James Eterno, a history teacher at Jamaica for 24 years, said teachers anticipated bad news after the school received a D on its progress report this year. But signs that the 1,500-student high school was in trouble had been apparent for years, he said.
In 2007, Jamaica was placed on a citywide list of schools labeled “persistently dangerous,” and letters were sent home to students and parents informing them of the designation. Enrollment dropped, Eterno said, and when Jamaica became the last choice of eighth-grade students applying to high schools, a new population of students who were less enthusiastic about school entered the school. (Eterno laid out this story in a community section post about Queens high schools back in September.)
Of the school’s roughly 500 ninth grade students, slightly less than half did not apply to the school but were placed there after they moved to Queens, sometimes from other countries and knowing little English, Eterno said.

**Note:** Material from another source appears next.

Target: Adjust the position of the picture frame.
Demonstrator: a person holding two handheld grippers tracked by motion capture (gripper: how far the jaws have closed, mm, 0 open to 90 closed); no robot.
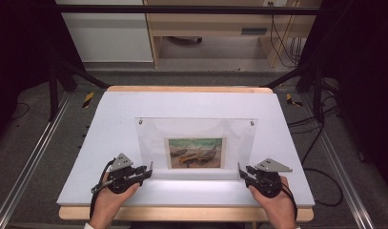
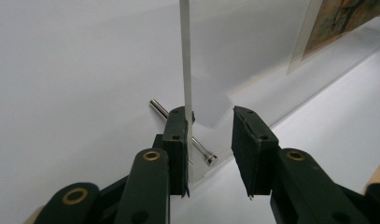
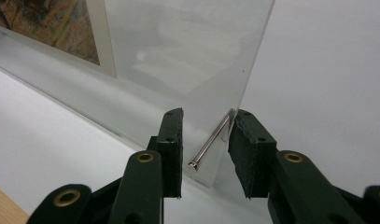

“What [the city] should have done and what they could have done was to give us the funding, let us lower class size, let us have reasonable guidance caseloads and let us see if it works,” Eterno said. “Then if it doesn’t work, then you can make the case to close us down.”
Eterno, who is running for president of the teachers union this spring, said he learned of Jamaica’s proposed closure this morning in a meeting with the school’s principal and superintendent. Administrators told him the DOE planned to open two new small schools in Jamaica’s building next year: a high school and a school serving grades 6-12.
A spokesman for the DOE, Will Havemann, said the department would not comment on schools going into Jamaica next year. He said new schools opening in the fall will be announced in early 2010.
“We have a record of taking buildings that have a hard time attracting students and turning them into places where students want to go and we have every intention of continuing that work at Jamaica,” Havemann said.
Listing the overcrowded high schools in the area, Eterno wondered where eighth-grade students who would have otherwise gone to Jamaica would enroll next year. In their first year, small schools typically have incoming classes of just over 100 students. Jamaica has five times that many in its current ninth grade.
“Two start-up schools at Jamaica next year won’t do a darn thing to dent the overcrowding. So how does that help anybody?” Eterno said.
Havemann said the two high schools placed in Jamaica would be designed with the borough’s overcrowding in mind.
“We believe that by putting new and better options in the building, we’ll be able to better serve students and reduce the enrollment burden,” he said.